Il cacciatore di streghe, tratto da il podere Lucenti, in corso.

      È il sangue che mi ha portato qui, disse il cacciatore di streghe. 
  L'oste continuò a pulire il suo bicchiere tenendo lo sguardo basso, a breve dovrebbe arrivare quel selvaggio, se non arriva per mezzogiorno giuro che lo riempio di botte. Il cacciatore attese fino all'arrivo del ragazzo, ascoltò l'oste sgridarlo e lo guardò dargli uno scappellotto e qualche calcio nel sedere, lasciò il ragazzo sporco, con l'aria da contadino ma lo sguardo sveglio simile a quello di un animale, di una faina o di qualcosa di scaltro e veloce, lo lasciò avvicinare, togliersi il cappello sudicio, fare una specie di inchino e poi guidarlo nei boschi.

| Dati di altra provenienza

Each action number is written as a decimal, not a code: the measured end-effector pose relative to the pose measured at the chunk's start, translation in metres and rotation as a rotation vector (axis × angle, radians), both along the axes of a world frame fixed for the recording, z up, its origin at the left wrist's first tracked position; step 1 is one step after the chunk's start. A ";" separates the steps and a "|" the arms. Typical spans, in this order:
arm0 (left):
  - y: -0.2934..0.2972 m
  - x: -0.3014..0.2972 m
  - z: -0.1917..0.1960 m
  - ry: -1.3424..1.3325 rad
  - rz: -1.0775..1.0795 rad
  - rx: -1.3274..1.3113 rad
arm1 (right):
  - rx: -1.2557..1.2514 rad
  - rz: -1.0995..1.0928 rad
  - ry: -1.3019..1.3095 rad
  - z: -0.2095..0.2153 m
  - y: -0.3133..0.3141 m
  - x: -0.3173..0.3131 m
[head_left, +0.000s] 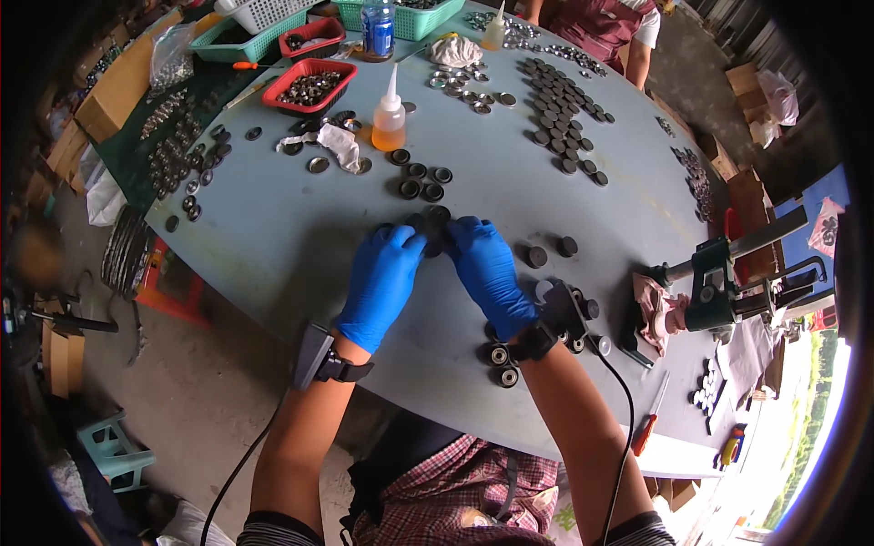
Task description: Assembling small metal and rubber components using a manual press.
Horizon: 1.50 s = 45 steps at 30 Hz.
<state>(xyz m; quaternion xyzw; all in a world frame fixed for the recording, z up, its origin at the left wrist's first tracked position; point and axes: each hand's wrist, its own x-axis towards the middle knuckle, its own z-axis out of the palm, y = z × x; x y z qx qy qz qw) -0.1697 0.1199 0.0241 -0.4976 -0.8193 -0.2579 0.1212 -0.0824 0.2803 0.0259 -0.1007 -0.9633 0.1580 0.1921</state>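
Both my hands wear blue gloves and meet over the middle of the grey-blue table (300, 273). Fingers curled, my left hand (381, 280) pinches at the left side of a small cluster of black round caps (437, 217). From the other side my right hand (490, 275) closes its bent fingers against the same caps. The gloves partly cover the caps, so their exact grip is hard to make out. Just beyond lie several black ring-like caps (410, 188). To the right of my right hand are two loose black discs (537, 257). Near my right wrist sit metal-centred round parts (506, 376).
A bottle of orange liquid (389, 126) and a red tray of small parts (309, 86) stand farther back. Many black discs (560, 109) spread at the far right. A green hand press (715, 282) is at the right edge, near a screwdriver (648, 428). Another person (605, 27) sits opposite.
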 end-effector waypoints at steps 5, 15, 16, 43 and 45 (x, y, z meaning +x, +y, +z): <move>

  Aveva pensato a quei boschi dal primo momento in cui era arrivato lì, quei boschi erano come penetrati nella sua mente, gli alberi i loro rami si erano fusi alla sua corteccia cerebrale, al suo pensiero, guardò i campi giallognoli un'ultima volta prima di addentrarsi nella selva accompagnato dal ragazzino che gli tendeva la mano quasi volesse che gliela stringesse, come un figlio o un bambino spaventato o forse un bambino terribile pronto ad accompagnarlo nelle viscere oscure del mondo.
  Camminarono a lungo, più volte dovettero fermarsi, tendere il fucile o brandire la lama allertati dal suono delle bestie, videro le incisioni, il cacciatore le toccò facendo scorrere le dita sulle fessure, rimase ad osservarle a lungo, pensò che dovessero essere antichissime, vide gli uomini stilizzati inchinarsi alla cosa, la chiamò la grossa strega, osservandola sentì il sangue gelare. 
  Avvicinandosi alla caverna il cacciatore ebbe la sensazione che Dio si fosse ritratto in una ritrazione che non lasciava però spazio alla sua esistenza, era come se Dio finisse lì dove cominciava qualcos'altro, qualcosa di materiale, fatto di terra e di sangue, qualcosa che se non era più antico doveva essere almeno contemporaneo a Dio, cosa sto pensando, si domandò? Sentì la fede vacillare, si chiese chi fosse il suo Dio, pensò che forse lì finiva il dominio dell'uomo e iniziava il dominio di Dio, tremò.
  Entrarono nella grotta che non era proprio una grotta, era una specie di buco, un buco nel terreno che scendeva dentro ad un grotta, la luce della lanterna sembrava inutile in quell'oscurità, era come se il buio, lì, avesse la forza di ingoiare la luce dando vita ad una nuova luce, più cupa, più vuota, più nera.
  Questo non può essere il mio Dio, scrisse sui suoi appunti quella stessa notte, deve esserci un altro Dio, deve esserci una luce più forte. Poi strappò la pagina, pensò con terrore alle conseguenze di ciò che aveva anche solo pensato, ebbe il terrore di finire divorato dallo stesso meccanismo dove lui, correndo cercava di divorare gli altri per restare a galla.
  Si addormentò male, svegliandosi più volte colto da un terrore notturno che non riusciva a razionalizzare, ebbe la sensazione per tutta la notte che qualcosa gli stesse seduto sul petto, sentì un peso schiacciargli i polmoni, rendergli difficile il respiro, gli parve di intravedere qualcosa nel dormiveglia, poi si addormentò in un incubo terribile che poi non riuscì mai a ricordare.